(Bloomberg) -- China’s domestic liquefied natural gas price has rallied to the highest in more than three months, a level that could spur some overseas procurement of the heating fuel.
The surge in prices, which jumped to the highest level since November, has once again made it economically viable to purchase LNG from the international spot market for sale into China, a dramatic turnaround after months of it being unprofitable. It’s also pushed up the premium to North Asian rates to the highest since August, according to data analyzed by Bloomberg.
With colder weather depleting inventories across northern parts of the country, China -- the world’s biggest importer of the fuel -- may seek to snatch up LNG spot prices, further tightening global supplies. Just last month, utilities were offering to sell shipments due in part to low profitability and strong inventories at home.

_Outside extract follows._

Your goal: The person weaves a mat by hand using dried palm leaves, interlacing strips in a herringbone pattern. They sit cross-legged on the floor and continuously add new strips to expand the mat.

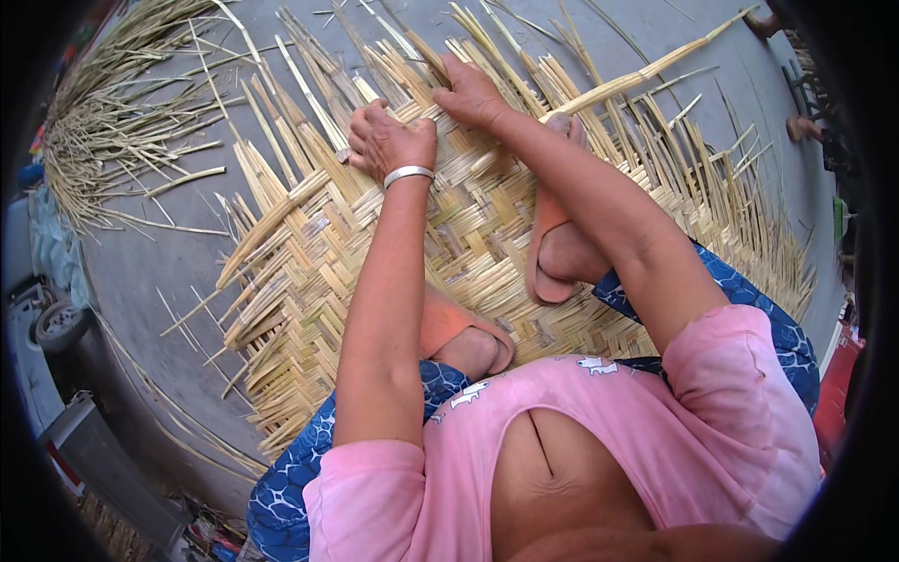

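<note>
Much of the woven mat (pixel 309 290) is already interlaced, its pale strips crossing in a close zigzag pattern from near the person's feet up to the hands. What seems left is the border: along the far, left and right sides, loose strip ends fan out unwoven over the grey floor (pixel 154 276), and a big heap of loose strips (pixel 103 155) lies apart at the far left. By that measure, the body looks well advanced and the edges unfinished.

The mat spreads flat on the floor under both hands, with the orange sandals (pixel 449 323) planted on it. The left hand (pixel 393 140) rests at the far woven edge, knuckles up, its fingers curled down among the strips; whether they pinch one cannot be told, since the back of the hand hides the tips. The right hand (pixel 473 94), just beyond and to the right, appears to grasp a brown strip (pixel 423 51) between thumb and fingers, the strip's free length pointing away from the person. Right of it, a long thick strip (pixel 655 70) slants outward across the loose ends.
</note>
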The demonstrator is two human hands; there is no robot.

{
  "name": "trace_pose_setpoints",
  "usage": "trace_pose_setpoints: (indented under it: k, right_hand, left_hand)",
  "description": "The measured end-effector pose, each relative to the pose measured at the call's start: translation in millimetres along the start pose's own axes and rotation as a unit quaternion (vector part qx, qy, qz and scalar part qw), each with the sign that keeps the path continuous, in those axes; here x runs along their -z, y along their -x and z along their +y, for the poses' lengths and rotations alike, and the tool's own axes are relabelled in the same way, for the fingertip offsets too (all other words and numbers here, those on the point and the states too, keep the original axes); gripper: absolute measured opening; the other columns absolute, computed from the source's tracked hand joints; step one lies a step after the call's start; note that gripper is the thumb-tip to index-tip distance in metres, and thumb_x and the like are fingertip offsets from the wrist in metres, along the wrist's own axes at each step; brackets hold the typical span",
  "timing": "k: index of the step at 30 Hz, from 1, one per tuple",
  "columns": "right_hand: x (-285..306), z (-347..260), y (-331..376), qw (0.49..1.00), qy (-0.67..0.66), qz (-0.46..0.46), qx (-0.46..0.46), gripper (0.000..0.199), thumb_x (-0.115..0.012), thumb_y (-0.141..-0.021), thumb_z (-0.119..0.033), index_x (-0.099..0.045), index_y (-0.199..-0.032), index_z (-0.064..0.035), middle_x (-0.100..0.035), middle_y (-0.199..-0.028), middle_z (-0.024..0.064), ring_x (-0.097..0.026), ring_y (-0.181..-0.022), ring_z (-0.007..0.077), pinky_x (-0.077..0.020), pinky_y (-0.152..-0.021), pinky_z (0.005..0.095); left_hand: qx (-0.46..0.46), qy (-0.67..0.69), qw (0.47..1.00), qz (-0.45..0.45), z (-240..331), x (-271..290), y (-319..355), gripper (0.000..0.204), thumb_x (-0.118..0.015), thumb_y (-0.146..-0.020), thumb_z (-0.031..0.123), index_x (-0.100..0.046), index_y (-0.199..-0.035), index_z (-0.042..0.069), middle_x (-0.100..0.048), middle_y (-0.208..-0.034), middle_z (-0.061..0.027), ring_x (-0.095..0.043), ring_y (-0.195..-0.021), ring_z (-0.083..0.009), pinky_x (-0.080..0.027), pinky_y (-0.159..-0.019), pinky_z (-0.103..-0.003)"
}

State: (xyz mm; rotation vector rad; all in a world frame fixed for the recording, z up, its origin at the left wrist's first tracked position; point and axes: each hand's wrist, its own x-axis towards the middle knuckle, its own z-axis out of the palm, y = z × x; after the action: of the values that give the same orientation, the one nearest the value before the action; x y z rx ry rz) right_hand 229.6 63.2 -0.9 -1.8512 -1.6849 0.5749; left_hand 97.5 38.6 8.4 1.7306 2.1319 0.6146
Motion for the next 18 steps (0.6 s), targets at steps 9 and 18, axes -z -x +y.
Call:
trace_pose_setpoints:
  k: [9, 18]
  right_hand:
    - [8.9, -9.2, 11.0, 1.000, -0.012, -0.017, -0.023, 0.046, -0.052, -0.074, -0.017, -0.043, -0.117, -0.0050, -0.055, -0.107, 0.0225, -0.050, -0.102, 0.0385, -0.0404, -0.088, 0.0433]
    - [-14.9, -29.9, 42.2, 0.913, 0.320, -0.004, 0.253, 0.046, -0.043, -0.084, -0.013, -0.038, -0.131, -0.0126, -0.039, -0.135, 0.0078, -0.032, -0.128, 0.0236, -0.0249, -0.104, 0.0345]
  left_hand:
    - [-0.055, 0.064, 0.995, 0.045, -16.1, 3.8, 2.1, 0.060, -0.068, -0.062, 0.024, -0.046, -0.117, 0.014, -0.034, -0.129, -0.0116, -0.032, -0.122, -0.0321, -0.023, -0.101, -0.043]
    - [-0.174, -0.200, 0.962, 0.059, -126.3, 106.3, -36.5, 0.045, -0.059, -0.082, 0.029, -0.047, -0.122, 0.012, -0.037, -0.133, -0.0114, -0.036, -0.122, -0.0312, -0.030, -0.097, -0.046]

Available LNG supply through the rest of the winter is dwindling as rival buyers in South Korea and Japan purchase spare cargoes. Meanwhile, geopolitical uncertainty in Europe has resulted in wild swings in spot prices for natural gas in the Atlantic and Pacific.

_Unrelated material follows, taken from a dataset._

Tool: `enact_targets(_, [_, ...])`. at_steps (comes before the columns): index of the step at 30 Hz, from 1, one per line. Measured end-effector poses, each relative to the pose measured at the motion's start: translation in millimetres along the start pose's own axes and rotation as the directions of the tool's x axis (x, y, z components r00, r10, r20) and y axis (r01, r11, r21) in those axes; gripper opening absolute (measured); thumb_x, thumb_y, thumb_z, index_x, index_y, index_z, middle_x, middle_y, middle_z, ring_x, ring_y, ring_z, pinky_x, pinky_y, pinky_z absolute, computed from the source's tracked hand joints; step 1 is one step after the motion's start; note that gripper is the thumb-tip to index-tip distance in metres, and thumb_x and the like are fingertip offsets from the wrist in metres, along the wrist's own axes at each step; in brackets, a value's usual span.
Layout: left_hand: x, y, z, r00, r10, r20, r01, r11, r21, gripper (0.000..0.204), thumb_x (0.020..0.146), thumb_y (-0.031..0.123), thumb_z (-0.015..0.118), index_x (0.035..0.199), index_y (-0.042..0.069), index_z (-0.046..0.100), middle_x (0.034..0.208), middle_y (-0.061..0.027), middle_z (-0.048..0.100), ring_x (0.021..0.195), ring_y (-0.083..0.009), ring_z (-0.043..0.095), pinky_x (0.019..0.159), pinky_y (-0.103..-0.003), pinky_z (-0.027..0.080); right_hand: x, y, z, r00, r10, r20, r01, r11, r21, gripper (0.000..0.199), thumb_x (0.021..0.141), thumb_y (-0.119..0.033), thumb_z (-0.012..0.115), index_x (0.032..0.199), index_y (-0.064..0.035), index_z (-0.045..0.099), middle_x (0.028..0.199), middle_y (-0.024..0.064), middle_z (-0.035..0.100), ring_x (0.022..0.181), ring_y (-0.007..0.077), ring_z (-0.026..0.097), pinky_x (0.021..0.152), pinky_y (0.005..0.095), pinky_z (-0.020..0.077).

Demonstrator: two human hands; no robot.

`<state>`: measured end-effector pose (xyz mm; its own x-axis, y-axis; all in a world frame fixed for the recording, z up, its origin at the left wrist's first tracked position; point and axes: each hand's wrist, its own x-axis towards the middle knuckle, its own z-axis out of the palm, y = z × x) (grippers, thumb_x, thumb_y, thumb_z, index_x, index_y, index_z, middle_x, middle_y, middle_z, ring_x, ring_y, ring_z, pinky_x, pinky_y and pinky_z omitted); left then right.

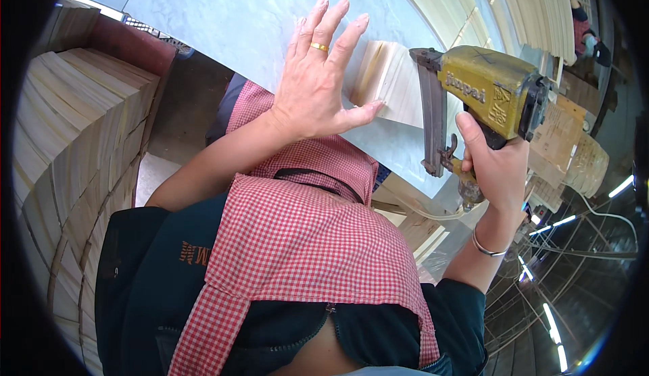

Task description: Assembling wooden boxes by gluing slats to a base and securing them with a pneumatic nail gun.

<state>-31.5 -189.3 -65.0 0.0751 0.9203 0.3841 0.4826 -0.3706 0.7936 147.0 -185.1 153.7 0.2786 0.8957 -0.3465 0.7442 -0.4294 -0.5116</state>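
My right hand [497, 163] is wrapped round the black grip of a pneumatic nail gun [480, 82] with a worn yellow body and a grey metal magazine. An air fitting and a pale hose hang below the grip. Fingers spread and palm down, my left hand [321, 82] holds nothing and is over the table, with its thumb near a small stack of pale wooden boards [395, 82]. That stack lies on the light grey marbled tabletop [216, 18], between my left hand and the gun. Whether the gun's nose touches the stack, I cannot tell.
Tall stacks of wooden boards [81, 119] stand on the left. More long pale boards [534, 11] are piled at the far right, beyond the table. Brown cardboard boxes [558, 133] stand to the right of the gun. Another person [585, 31] is partly visible at the far right.
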Motion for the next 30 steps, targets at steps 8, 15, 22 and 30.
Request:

China’s nationwide domestic LNG price index soared to 7,750 yuan a ton, or roughly $26.33 per million British thermal units, on Monday, according to the Shanghai Petroleum and Natural Gas Exchange. For comparison, North Asian spot LNG prices were trading at about $23.70 on Monday, according to data from S&P Global Platts.
Cold waves have moved from the north to the south this week, bringing snowfall or heavy rain to southern China. Temperatures will remain low till Thursday in southern China and climb above 20 degrees Celsius in the southern part of Guangdong province this weekend, according to a forecast by the China Meteorological Administration.
The Tianjin LNG import terminal, located close to northern China, has curbed trucked deliveries of the fuel to prioritize supplies for heating, as city-gas distributors have to restock inventories.
The country’s LNG restocking may be underway as Asia price could test $50 per million Btu as the Ukraine crisis intensifies, said Bloomberg Intelligence analyst Henik Fung. Some places in Xinjiang have already cut supply to the industrial and transport sectors to secure gas for residential use.